After the Great Basin the trail crosses the Teton National Park. Finally real mountains. We know that cyclists coming from north can ride through for free, but coming from south it looks differently. The try to cycle naughty by the ticket booth, fails. We are called back. Also our argument that we will not visit the park, but merely ride thirty kilometers through on the main road, does not help. Behind us a traffic jam. "You have to pay, it's final," says the annoyed Park ranger. Then we load on a car, we reply with a shrug, because as cyclists we would have to buy both a single ticket, double what is charged a motorist with four passengers. "Hitchhiking through a National Park is forbidden," so the ranger. But now we are annoyed as well, because thirty dollars means almost a daily travel budget, or a bit of luxury like a bargained motel night, or four times eating in McDonald, or eight pints of ice cream. Without any further word we turn back and eat frustrated a Snickers at the crossroads. And then there are coming two cyclists from the north, which have a ticket that is valid for three more days and additionally includes the Yellowstone National Park. "There is always a solution", something we have learned during our travel years. Sometimes you just have to wait a little bit longer for it.
In Yellowstone, we feel like we were in China, Korea, India, France and America at the same time. Thousands of people visit the park on the weekend of 4 of July, the American national day. They step on each other's toes on the catwalks in front of the geysers and fight for the airspace above their heads with their selfie sticks. And most of them are traveling in an over-sized motorhome - with a trailer for the ATV and when it comes up even with one for the boat. The roads are just as congested as on Easter at the Gotthard tunel. In the evening when we were in tent, we feel like in Sicily when we had once camped on a traffic island in the middle of a main road.
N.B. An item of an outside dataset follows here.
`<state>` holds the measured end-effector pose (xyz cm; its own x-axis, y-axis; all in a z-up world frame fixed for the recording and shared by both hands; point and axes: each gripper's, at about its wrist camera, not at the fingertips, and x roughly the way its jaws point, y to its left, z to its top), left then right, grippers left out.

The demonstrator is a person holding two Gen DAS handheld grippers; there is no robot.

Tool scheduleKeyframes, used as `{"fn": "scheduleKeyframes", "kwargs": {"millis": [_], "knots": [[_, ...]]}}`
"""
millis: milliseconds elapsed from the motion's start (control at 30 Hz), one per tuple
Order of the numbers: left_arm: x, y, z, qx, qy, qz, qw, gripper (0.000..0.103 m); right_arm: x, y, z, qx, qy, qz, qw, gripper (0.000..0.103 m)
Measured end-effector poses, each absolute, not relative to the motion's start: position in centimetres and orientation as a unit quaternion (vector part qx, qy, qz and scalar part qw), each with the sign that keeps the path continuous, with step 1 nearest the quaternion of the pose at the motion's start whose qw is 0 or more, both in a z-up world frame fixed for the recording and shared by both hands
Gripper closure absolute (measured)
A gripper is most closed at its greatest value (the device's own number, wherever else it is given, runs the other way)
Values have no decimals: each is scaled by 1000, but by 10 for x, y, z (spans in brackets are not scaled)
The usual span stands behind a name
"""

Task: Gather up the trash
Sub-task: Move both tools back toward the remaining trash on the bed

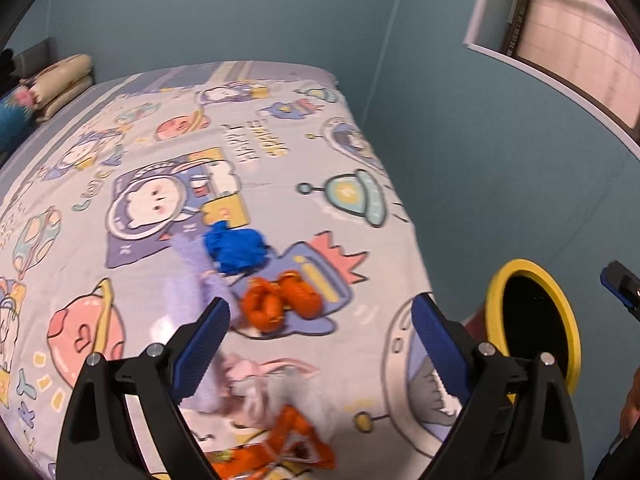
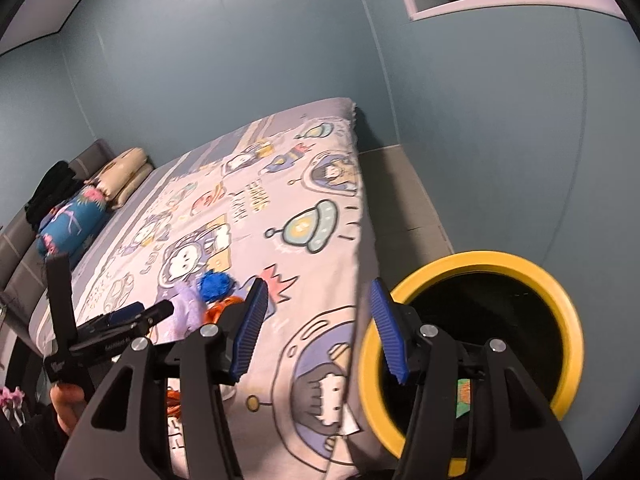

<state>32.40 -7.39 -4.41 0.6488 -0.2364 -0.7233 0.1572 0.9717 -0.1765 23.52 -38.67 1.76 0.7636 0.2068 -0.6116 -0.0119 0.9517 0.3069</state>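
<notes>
Trash lies on the cartoon-print bed sheet [image 1: 340, 140]: a crumpled blue piece [image 1: 236, 250], orange lumps [image 1: 280, 300], a pale purple strip [image 1: 192, 276], a pink-white scrap [image 1: 256, 388] and an orange wrapper [image 1: 280, 448]. My left gripper [image 1: 322, 304] hovers over them, open and holding nothing. A yellow-rimmed black bin [image 2: 472, 264] stands beside the bed. My right gripper [image 2: 318, 286] is open and holds nothing, above the bed's edge next to the bin. The blue piece [image 2: 214, 284] and purple strip [image 2: 188, 304] also show in the right wrist view.
Pillows [image 2: 124, 176] and a blue patterned roll [image 2: 68, 220] lie at the head of the bed. Teal walls close in behind and to the right, with a window [image 1: 576, 36]. A hand [image 2: 68, 400] holds the left gripper [image 2: 152, 310].
</notes>
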Motion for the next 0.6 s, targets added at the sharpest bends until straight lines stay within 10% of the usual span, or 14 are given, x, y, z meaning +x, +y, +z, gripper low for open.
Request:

Again, we have the constantly hum of traffic as a lullaby in the ear. It's funny that entire regions are destroyed by fracking to produce the gasoline, so that those diesel monsters can then visit protected nature elsewhere, we ponder. It's funny that those who want to see unspoiled nature have to pay for the park, and not those who destroy the environment.
Back on the trail we enjoy the solitude and silence all the more. Meanwhile, we are close to the Canadian border. And then? We still do not know how to proceed. But we still have all the time we want. A shrug, a laugh. "No idea, we make no plans, you know." Perhaps as well this time an unexpected door opens for us.